Information Theory: Mutual Information

Fri, Jan 31, 2020 12 min read

Entropy in Neuroimaging

Entropy has three interpretations (three are identical, but in different expressions & relations):

1. Amount of information in an event (N of possible outcomes, or grey value in images)

The larger the number of possible outcomes, the larger the information gain
- Ex. Information gain from a sentence would exponentially increase with length of sentence
- If outcome is 1, information gain is 0 (i.e. log1 = 0)

2. Uncertainty of outcome in an event

Amount of information gain with probability is inversely related to the probability that the event will take place. The information per event is weighted by the probability of the event
The rarer an event, the more significance the event has
When all events are likely to occur, uncertainty or entropy is maximum (ie. more possible outcomes)
Most common entropy form is the Shannon’s entropy: \begin{equation} H = \sum_{i} p_i log(p_i) \end{equation}

Entropy Example
> In a fair coin toss, entropy is maximum. Vice versa, the more unfair the coint toss is, the more definitive the outcome is (which means lower entropy)

> Fair coin toss: P(head) = 0.5, P(tail) = 0.5
> Entropy = -0.5log0.5 - 0.5log0.5 = 0.150 + 0.150 = 0.300 >
> Unfair coin toss: P(head) = 0.8, P(tail) = 0.2
> Entropy = -0.8log0.8 - 0.2log0.2 = 0.077 + 0.140 = 0.217

3. Dispersion of probability distribution

Shannon’s entropy can be used as a measure of dispersion of a probability distribution.
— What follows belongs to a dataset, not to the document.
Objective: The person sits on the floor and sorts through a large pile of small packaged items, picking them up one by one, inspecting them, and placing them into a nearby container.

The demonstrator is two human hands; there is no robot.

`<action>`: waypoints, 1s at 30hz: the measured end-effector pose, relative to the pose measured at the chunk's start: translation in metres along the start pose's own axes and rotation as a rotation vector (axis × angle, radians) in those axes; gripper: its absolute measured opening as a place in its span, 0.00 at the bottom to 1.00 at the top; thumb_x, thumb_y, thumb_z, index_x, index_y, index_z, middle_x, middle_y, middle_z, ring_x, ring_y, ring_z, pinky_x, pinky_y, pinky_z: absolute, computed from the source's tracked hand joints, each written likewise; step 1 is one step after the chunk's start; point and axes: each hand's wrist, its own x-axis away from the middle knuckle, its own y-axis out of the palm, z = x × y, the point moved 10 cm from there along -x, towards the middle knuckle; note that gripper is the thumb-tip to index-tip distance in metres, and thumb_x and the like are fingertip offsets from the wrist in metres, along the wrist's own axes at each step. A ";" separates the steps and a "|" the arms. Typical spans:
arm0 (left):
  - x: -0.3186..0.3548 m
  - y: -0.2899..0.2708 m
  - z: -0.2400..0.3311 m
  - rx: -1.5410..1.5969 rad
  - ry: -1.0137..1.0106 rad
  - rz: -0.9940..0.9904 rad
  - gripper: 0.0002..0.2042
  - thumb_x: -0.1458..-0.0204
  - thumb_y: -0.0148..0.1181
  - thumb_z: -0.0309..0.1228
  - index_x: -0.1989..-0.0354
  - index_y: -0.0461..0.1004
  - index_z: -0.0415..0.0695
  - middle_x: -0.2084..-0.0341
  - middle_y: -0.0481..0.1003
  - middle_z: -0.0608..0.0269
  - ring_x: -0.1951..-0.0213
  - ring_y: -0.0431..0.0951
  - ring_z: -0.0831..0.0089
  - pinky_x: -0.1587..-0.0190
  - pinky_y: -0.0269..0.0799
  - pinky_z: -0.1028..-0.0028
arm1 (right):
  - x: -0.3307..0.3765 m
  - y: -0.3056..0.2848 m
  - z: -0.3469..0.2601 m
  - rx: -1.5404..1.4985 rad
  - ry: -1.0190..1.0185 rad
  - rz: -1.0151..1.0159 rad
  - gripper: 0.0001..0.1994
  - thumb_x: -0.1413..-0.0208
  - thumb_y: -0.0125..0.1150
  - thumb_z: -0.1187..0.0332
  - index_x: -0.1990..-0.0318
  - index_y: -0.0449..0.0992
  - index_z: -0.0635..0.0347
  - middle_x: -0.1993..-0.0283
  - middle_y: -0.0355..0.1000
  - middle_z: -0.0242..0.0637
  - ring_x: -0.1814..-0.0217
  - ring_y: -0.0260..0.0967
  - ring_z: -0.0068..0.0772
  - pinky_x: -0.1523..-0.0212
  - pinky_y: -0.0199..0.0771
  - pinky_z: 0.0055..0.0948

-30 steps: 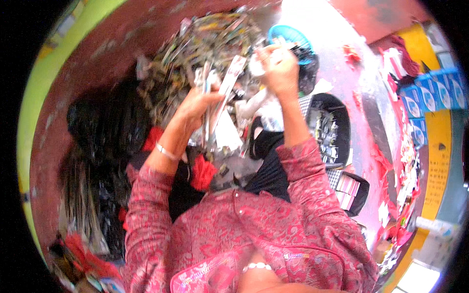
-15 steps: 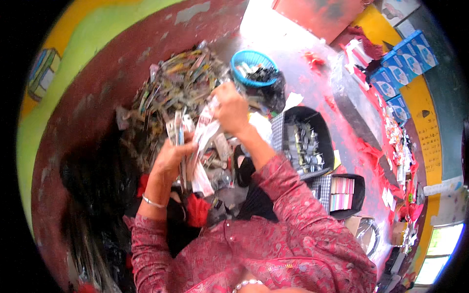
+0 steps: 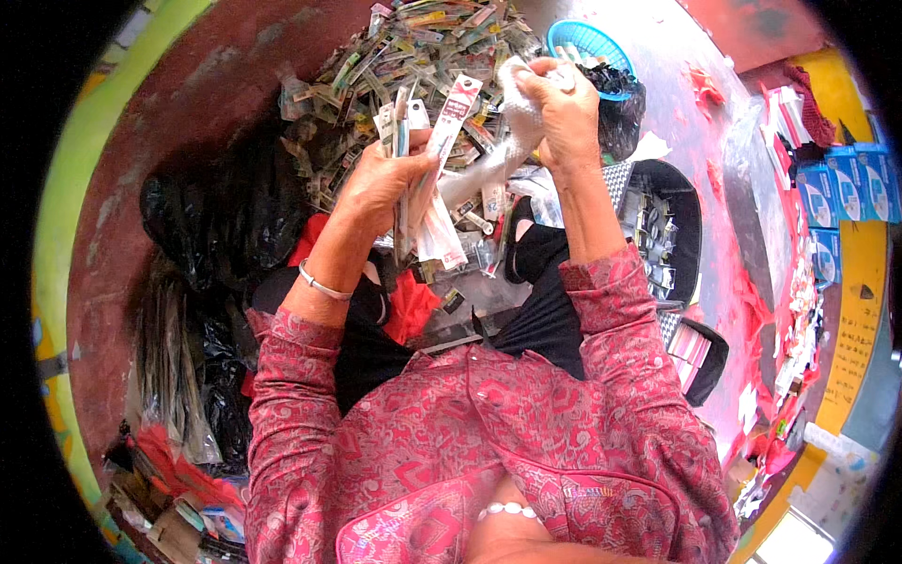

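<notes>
A bundle of long, narrow packets with red-and-white cards (image 3: 453, 117), some with hang holes at the top, is gripped upright in my left hand (image 3: 376, 183). My right hand (image 3: 568, 113) pinches a whitish, bubbly-textured plastic strip (image 3: 519, 108), which trails down behind the bundle. Where its lower end stops is hidden by the packets. Beyond both hands spreads a large heap of similar slim packets (image 3: 427, 42). More loose packets lie between my feet, below the bundle.
A blue plastic basket (image 3: 590, 39) stands past my right hand, with a black bag (image 3: 622, 122) beside it. To the right are a dark bin of metallic-looking packets (image 3: 691, 221) and a smaller box of cards (image 3: 716, 371). Black plastic bags (image 3: 221, 211) lie left; blue boxes (image 3: 850, 188) stand far right.
My right hand has drawn away rightward from the bundle, and the whitish strip now stretches out from it. My left hand still grips the packets. The whole view has shifted.
</notes>
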 end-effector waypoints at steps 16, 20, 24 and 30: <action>-0.002 0.003 0.003 0.035 0.035 -0.065 0.19 0.58 0.56 0.24 0.55 0.67 0.34 0.68 0.72 0.61 0.69 0.71 0.77 0.65 0.67 0.78 | 0.033 0.037 0.059 -0.008 0.635 -0.342 0.13 0.56 0.61 0.63 0.69 0.72 0.65 0.69 0.71 0.37 0.75 0.66 0.24 0.73 0.68 0.23; 0.000 0.017 0.003 0.070 -0.008 -0.170 0.18 0.56 0.55 0.27 0.55 0.67 0.34 0.69 0.72 0.60 0.69 0.72 0.75 0.65 0.69 0.78 | 0.012 0.036 0.029 0.490 0.128 -0.366 0.11 0.58 0.61 0.68 0.68 0.73 0.65 0.72 0.71 0.35 0.72 0.67 0.23 0.72 0.67 0.21; 0.002 0.015 0.000 0.181 -0.094 -0.244 0.16 0.53 0.52 0.31 0.57 0.69 0.36 0.71 0.71 0.61 0.71 0.73 0.75 0.68 0.71 0.79 | -0.008 0.002 0.026 0.061 0.320 -0.224 0.05 0.56 0.57 0.74 0.70 0.72 0.64 0.72 0.71 0.36 0.71 0.70 0.26 0.69 0.70 0.24; -0.001 0.018 -0.015 0.144 -0.189 -0.159 0.12 0.54 0.57 0.35 0.67 0.72 0.39 0.79 0.71 0.67 0.78 0.71 0.81 0.75 0.69 0.82 | 0.015 0.044 0.037 0.238 0.387 -0.566 0.08 0.56 0.60 0.68 0.68 0.73 0.63 0.71 0.71 0.31 0.72 0.67 0.19 0.71 0.67 0.20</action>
It can be computed on images by looking at their dispersion of grey values
Image with single intensity will have low entropy value as it contains little information. Conversely, if image with varying intesity will have higher entropy value with more information
Ex. image with single sharp peak (ie. grey value condensed in small area) will have low entropy value

Mutual Information

The goal of registration is to maximize mutual information or the overlaps. There are three ways of interpreting MI, in which they are identical but in different forms of expression and relation of variables.

I(X, Y) = H(Y) - H(Y | X)
- This is the most closest form of mutual information. ie. MI of X and Y is subtracting entropy of H(Y) from the conditional entropy H(Y|X) (or p(Y) given p(X): chance of grey value in B given that corresponding image in A has grey value).
- In expression of uncertainty, MI is the amount by which uncertainty about Y changes when the amount of X containing Y is given
I(X, Y) = H(X) + H(Y) - H(X, Y)
- It is the most closest form to joint entropy. H(X | Y) tells us that mutual information is greater when the joint entropy is lower. Small entropy or less dispersion would mean that information overlaps more.
I(X, Y) = Sum of [p(x,y) log (p(x,y) / p(x)p(y))]
- This formula is analogous to Kullback-Leibler distance, which measures the distance between two distributions. It measures the dependence of the two images by calculating the distance between the joint distribution of the image’s grey values p(x,y) and the joint distribution in case of independence of the two images p(x)p(y)
- We will use this formula to measure MI later in the code

Code Implementation

Now let’s try using Python to measure mutual information of given images. We will be mainly comparing in two ways: comparing the identical images, and two different images.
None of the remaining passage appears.